The simplest fix if you are already stuck
If you are already past a Canny tier boundary and the next upgrade feels steep, it is worth pausing before paying it and pricing out a switch instead. Exporting existing posts and votes typically takes an afternoon, and moving to a tool billed per admin seat removes the tracked-user problem permanently rather than deferring it to the next boundary. A one-off migration cost is usually smaller than a year of a bill that keeps climbing in step with your own success.
The takeaway for anyone comparing pricing pages
Read past the headline number on any feedback tool's pricing page and ask what specifically triggers a higher bill. A model billed on team size stays predictable as your customer base grows. A model billed on tracked users does not, and that single structural difference matters far more over a year than a few dollars of difference in the advertised starting price.
“We loved Canny until our biggest feature request thread went viral inside our own customer base. The board worked exactly as designed, and that was the problem: the bill tripled the same month our churn dropped.”
— SaaS founder, describing a first year on tracked-user pricing
| Plan | Billed on | Free tier limit | Cost as users grow |
|---|---|---|---|
| Canny Starter/Growth | Tracked users | 25 tracked users | Rises with every new voter |
| Canny Business/Enterprise | Tracked users + seats | None | Rises further with admin needs |
| Feedlark Free | Admin seats only | Unlimited end-users | Flat, does not rise with voters |
| Feedlark Pro | Admin seats only | Unlimited end-users | $19 per seat, unaffected by growth |
Frequently asked questions
- How much does Canny cost per month?
- Canny's paid plans start around $79 a month when billed yearly, and the price rises as your number of tracked users grows. The free plan is capped at 25 tracked users in total.
- What counts as a tracked user on Canny?
- Anyone who posts, votes or comments on a board counts as a tracked user, regardless of whether they are a paying customer.
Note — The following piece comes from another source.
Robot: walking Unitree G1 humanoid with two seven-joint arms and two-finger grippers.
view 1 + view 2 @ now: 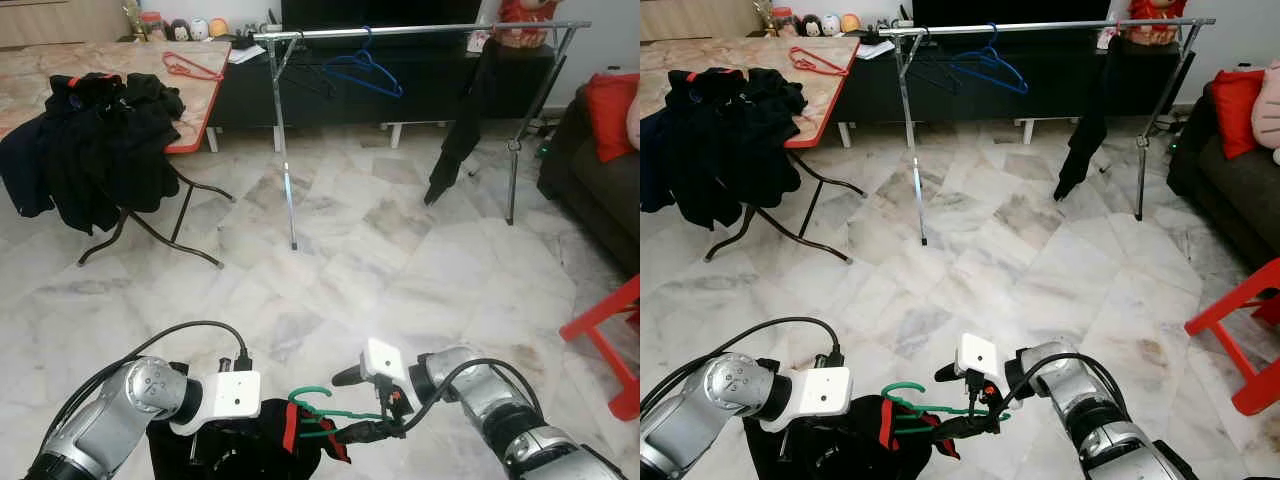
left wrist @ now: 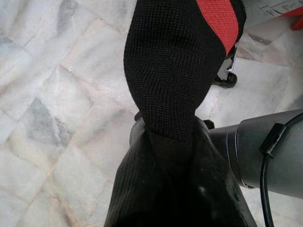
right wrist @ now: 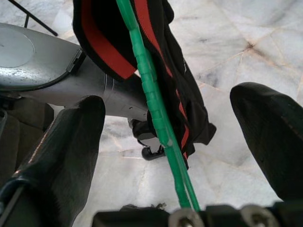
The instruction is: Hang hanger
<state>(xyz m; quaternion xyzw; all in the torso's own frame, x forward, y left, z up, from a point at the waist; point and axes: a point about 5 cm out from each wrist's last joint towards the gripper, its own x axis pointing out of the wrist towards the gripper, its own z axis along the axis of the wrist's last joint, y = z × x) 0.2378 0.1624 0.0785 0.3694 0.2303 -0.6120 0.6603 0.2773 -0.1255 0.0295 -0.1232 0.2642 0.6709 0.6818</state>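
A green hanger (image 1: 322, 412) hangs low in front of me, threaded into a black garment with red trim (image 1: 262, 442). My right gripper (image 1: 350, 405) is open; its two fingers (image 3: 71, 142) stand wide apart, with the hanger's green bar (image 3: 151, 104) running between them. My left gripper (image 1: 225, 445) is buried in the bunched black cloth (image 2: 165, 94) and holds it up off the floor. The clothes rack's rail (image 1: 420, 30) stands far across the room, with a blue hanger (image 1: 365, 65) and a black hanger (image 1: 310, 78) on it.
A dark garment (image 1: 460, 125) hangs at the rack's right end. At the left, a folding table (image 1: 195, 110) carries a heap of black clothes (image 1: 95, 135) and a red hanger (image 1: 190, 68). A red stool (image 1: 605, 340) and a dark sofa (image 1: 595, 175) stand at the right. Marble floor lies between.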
A busy feedback widget can add many tracked users in a single day.
- Is there a free alternative to Canny?
- Yes. Feedlark offers unlimited end-users, posts and votes for free, and only charges for admin seats on the Pro plan.
- Why do teams call Canny's pricing a 'growth tax'?
- Because the trigger for a higher bill is the same thing every team wants: more engaged users voting and commenting. Costs rise exactly when the product is succeeding, which many teams find backwards for a feedback tool.